Esse consenso deve ser “inequívoco” e um “claro ato de afirmação”.
“Apenas colocar algo em um aviso de privacidade não é consenso e não é realmente transparente”, observa Par Walshe, da Privacy Matters.
“O fato de o monitoramento ter sido realizado e o que isso implica deve ser colocado na frente do usuário e envolver a opção de participar disso”, acrescenta.
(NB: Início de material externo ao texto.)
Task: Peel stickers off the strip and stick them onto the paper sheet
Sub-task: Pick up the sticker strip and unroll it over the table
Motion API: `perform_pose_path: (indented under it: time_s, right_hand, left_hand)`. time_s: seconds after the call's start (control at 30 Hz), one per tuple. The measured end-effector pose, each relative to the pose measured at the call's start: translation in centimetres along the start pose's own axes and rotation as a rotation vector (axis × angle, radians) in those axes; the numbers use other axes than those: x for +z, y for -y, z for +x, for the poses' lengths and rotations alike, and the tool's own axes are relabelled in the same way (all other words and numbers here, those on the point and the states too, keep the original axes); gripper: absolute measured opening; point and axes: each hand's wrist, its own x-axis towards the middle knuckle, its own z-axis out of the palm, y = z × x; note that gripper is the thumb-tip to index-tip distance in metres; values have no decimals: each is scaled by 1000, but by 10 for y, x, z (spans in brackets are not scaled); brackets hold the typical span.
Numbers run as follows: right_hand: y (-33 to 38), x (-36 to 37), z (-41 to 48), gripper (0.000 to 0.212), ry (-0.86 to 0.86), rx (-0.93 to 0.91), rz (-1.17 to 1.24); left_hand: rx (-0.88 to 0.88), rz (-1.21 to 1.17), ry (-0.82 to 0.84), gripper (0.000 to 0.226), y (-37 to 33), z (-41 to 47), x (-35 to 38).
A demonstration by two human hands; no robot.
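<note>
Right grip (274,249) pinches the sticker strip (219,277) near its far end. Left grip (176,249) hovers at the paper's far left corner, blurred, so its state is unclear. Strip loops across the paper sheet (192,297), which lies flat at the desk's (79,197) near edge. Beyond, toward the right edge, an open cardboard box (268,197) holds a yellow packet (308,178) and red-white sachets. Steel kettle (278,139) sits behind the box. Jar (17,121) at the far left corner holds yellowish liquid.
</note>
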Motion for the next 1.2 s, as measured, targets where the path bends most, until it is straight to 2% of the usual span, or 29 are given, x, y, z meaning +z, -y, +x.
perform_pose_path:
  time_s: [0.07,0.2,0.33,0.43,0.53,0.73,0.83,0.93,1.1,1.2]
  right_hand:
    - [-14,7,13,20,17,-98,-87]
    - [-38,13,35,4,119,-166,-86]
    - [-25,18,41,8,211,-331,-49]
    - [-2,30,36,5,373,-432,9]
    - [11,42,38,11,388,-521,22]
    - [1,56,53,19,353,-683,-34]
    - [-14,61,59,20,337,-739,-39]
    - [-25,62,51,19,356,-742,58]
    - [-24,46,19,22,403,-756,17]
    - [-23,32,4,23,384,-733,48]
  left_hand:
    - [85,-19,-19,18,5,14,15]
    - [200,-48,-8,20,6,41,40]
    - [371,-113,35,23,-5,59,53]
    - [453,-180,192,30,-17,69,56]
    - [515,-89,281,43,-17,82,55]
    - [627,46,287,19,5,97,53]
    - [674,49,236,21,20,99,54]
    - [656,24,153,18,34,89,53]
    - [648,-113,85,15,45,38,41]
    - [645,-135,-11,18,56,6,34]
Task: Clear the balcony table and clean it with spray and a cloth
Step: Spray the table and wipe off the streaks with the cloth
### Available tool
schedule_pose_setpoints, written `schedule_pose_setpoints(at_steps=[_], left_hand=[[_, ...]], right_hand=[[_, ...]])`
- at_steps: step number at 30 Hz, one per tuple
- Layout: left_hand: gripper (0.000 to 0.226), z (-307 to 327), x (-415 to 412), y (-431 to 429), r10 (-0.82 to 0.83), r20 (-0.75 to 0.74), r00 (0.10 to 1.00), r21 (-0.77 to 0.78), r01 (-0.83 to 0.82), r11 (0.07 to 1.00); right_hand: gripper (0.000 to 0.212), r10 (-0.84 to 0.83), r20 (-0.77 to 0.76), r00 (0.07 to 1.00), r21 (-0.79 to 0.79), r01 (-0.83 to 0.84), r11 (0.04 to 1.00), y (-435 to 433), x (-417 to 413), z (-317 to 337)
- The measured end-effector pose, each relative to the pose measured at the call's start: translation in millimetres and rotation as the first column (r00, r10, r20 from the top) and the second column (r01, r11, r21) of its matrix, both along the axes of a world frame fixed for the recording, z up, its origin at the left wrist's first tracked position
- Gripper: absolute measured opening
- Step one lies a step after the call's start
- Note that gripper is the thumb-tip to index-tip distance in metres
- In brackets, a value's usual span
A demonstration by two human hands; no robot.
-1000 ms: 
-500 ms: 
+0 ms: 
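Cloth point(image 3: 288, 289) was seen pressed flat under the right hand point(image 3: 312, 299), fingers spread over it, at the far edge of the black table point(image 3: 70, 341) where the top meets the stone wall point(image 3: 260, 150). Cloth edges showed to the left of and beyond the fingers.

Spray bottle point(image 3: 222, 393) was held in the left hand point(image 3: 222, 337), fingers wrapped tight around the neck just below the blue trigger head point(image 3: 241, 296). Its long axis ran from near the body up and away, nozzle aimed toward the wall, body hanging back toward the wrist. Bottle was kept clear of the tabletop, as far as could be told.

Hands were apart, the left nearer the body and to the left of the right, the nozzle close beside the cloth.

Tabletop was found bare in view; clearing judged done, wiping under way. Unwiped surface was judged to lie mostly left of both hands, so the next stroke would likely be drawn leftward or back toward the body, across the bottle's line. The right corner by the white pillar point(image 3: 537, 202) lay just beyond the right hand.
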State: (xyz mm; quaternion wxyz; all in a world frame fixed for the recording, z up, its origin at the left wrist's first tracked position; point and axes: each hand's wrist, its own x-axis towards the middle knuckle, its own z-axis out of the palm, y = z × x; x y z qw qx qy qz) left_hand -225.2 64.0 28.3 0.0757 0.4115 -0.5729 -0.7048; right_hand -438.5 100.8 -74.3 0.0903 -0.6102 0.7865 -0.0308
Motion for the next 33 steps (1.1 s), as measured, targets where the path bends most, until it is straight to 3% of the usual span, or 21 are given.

“A Lei é muito clara, o que precisamos é a aplicação dos regulamentos. O fato de essa prática ser generalizada não significa que é correta e aceitável”, declara.
O ICO, que regula a proteção de dados no Reino Unido, também usou um pixel espião em seu próprio e-mail com mensagens informativas.
O órgão de fiscalização disse à BBC que usou o recurso para rastrear a abertura de e-mails, não para ver a localização dos usuários. E acrescentou: “Estamos trabalhando com o nosso provedor para eliminar a função do pixel e isso será concluído em breve”.
A BBC contatou algumas das empresas identificadas pelo levantamento do Hey.
“Levamos os dados dos clientes muito a sério e utilizamos uma abordagem padrão que nos permite compreender a eficácia das nossas comunicações com os clientes”, respondeu a British Airways.
A empresa de telecomunicações TalkTalk disse: “Como é comum em nossos e em outras indústrias, rastreamos o desempenho de diferentes tipos de comunicações para compreender o que nossos clientes preferem. Não compartilhamos esses dados externamente”.